Popular regularizers with non-differentiable penalties, such as Lasso, Elastic Net, Generalized Lasso, or SLOPE, reduce the dimension of the parameter space by inducing sparsity or clustering in the estimators' coordinates. In this paper, we focus on linear regression and explore the asymptotic distributions of the resulting low-dimensional patterns when the number of regressors $p$ is fixed, the number of observations $n$ goes to infinity, and the penalty function increases at the rate of $\sqrt{n}$. While the asymptotic distribution of the rescaled estimation error can be derived by relatively standard arguments, convergence of patterns requires a separate proof, which is yet missing from the literature, even for the simplest case of Lasso. To fill this gap, we use the Hausdorff distance as a suitable mode of convergence for subdifferentials, resulting in the desired pattern convergence. Furthermore, we derive the exact limiting probability of recovering the true model pattern. This probability goes to 1 if and only if the penalty scaling constant diverges to infinity and the regularizer-specific asymptotic irrepresentability condition is satisfied. We then propose simple two-step procedures that asymptotically recover the model patterns, irrespective of whether the irrepresentability condition holds or not.

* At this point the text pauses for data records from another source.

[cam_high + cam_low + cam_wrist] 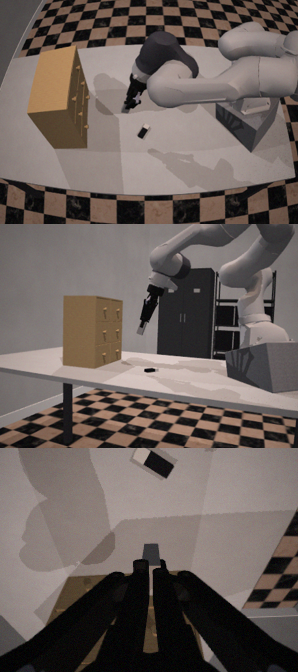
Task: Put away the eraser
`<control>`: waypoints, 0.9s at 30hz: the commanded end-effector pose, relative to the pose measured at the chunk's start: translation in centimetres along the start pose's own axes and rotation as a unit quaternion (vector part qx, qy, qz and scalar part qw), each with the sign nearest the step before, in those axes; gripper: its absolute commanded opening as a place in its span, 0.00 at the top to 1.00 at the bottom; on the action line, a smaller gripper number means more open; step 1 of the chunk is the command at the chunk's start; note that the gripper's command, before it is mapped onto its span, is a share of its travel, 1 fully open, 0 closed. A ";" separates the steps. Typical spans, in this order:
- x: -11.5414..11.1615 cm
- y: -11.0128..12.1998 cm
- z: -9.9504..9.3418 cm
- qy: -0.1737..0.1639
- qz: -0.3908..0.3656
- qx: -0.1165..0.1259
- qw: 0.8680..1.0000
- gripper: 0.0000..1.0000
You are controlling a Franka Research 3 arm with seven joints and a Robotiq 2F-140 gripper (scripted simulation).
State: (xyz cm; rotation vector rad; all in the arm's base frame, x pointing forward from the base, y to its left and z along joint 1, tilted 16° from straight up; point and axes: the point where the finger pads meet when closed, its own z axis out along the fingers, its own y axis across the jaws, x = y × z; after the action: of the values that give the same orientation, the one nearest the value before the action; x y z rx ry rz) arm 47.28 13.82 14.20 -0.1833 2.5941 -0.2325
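The small wooden chest stands at the table's left, with several drawers in two columns. Each has a knob and all look pushed in. The black-and-white eraser lies flat on the table, to the right of the chest's front. My gripper is shut and empty. It hangs in the air in front of the chest at about the height of the middle drawers, tilted down. The eraser lies apart from it, on the table below. The drawers' contents are hidden.
The robot's grey base block stands at the table's right. A dark cabinet and a shelf rack stand behind the table. The checkered floor surrounds the table.
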 end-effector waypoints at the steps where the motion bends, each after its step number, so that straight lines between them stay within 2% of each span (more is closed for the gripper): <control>1: -3.1 -0.2 1.6 -0.099 -0.029 -0.009 0.995 1.00; 4: -3.6 -0.2 2.8 -0.133 -0.029 -0.010 0.991 1.00; 6: -3.6 -0.2 2.8 -0.133 -0.029 -0.010 0.991 1.00; 11: -4.4 -0.1 4.3 -0.180 -0.028 -0.011 0.983 1.00; 15: -4.8 -0.1 5.1 -0.205 -0.028 -0.012 0.978 1.00; 26: -5.0 -0.1 5.6 -0.220 -0.027 -0.012 0.975 1.00; 27: -5.0 -0.1 5.6 -0.220 -0.027 -0.012 0.975 0.80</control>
State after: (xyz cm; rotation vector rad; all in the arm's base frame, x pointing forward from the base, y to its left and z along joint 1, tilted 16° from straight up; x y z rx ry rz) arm 54.50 13.49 12.21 -0.2351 2.1584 -0.1643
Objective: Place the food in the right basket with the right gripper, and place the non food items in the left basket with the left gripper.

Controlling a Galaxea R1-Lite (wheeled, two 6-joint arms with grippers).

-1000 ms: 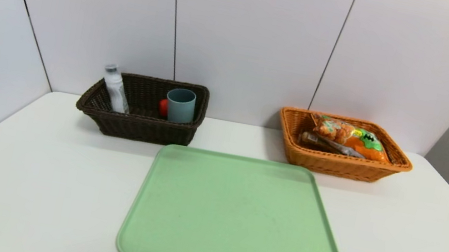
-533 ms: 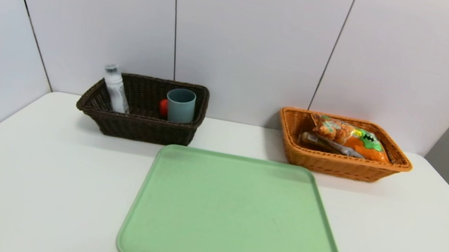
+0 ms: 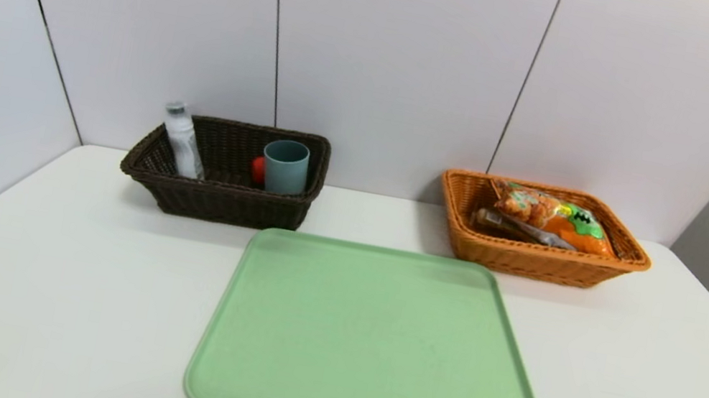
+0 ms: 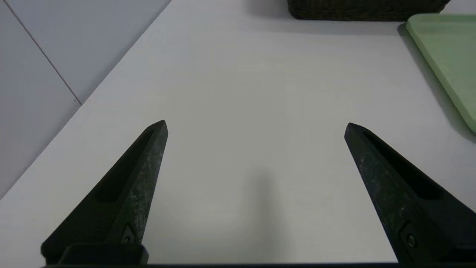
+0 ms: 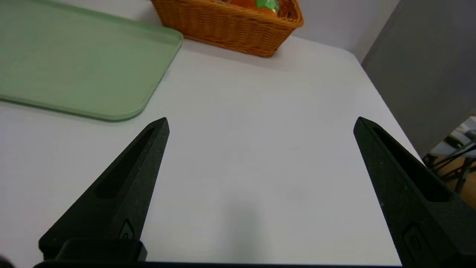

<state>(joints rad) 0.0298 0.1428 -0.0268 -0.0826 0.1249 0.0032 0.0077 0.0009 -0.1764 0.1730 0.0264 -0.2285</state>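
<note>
Clear plastic makes our bottle [image 3: 184, 141], leaning above the dark basket's rim [image 3: 232, 190], liable to topple if nudged, though both spread grippers [image 4: 256, 125] [image 5: 263, 122] hang empty.

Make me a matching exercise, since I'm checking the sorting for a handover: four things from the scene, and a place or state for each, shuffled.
1. bottle
2. blue-grey cup
3. orange snack bag
4. left hand

A. in the orange basket
B. open, with nothing held
C. leaning, grey cap above the dark brown basket's rim
D. upright, beside the red toy

Pairs: 1-C, 2-D, 3-A, 4-B
</note>
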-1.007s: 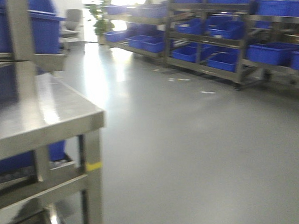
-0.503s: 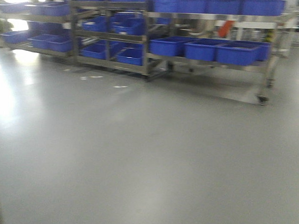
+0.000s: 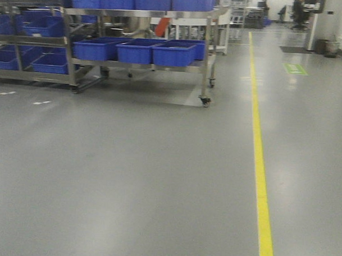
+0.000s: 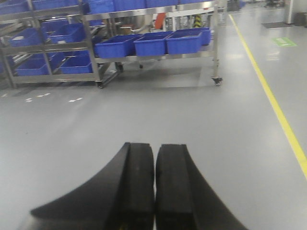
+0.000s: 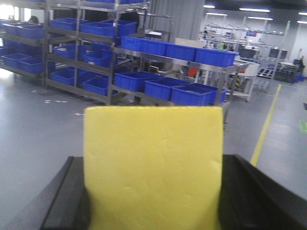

Interestingly, our theory shows that Fused Lasso cannot reliably recover its own clustering pattern, even for independent regressors. It also demonstrates how this problem can be resolved by "concavifying" the Fused Lasso penalty coefficients. Additionally, sampling from the asymptotic error distribution facilitates comparisons between different regularizers. We provide short simulation studies showcasing an illustrative comparison between the asymptotic properties of Lasso, Fused Lasso, and SLOPE.
본 논문은 비미분가능 페널티 항을 가진 인기 있는 정규화기(예: Lasso, Elastic Net, Generalized Lasso 또는 SLOPE)의 선형 회귀에서의 점근적 성질을 연구한다. 이러한 정규화기는 추정기 좌표에서 희소성 또는 군집화를 유도하여 매개변수 공간의 차원을 감소시킨다. 본 논문은 고정된 회귀 변수 수 p, 관측 수 n이 무한대로 수렴하고, 페널티 함수가 √n 속도로 증가하는 점근 분포에 초점을 맞춘다. 재조정된 추정 오차의 점근 분포는 상대적으로 표준적인 논증을 통해 도출될 수 있지만, 패턴 수렴은 별도의 증명이 필요하며, 이는 문헌에서 여전히 부족하다. 본 논문은 Hausdorff 거리를 부분미분 수렴의 적절한 수렴 모드로 사용하여 필요한 패턴 수렴을 달성하고, 참 모델 패턴 복구의 정확한 극한 확률을 도출한다.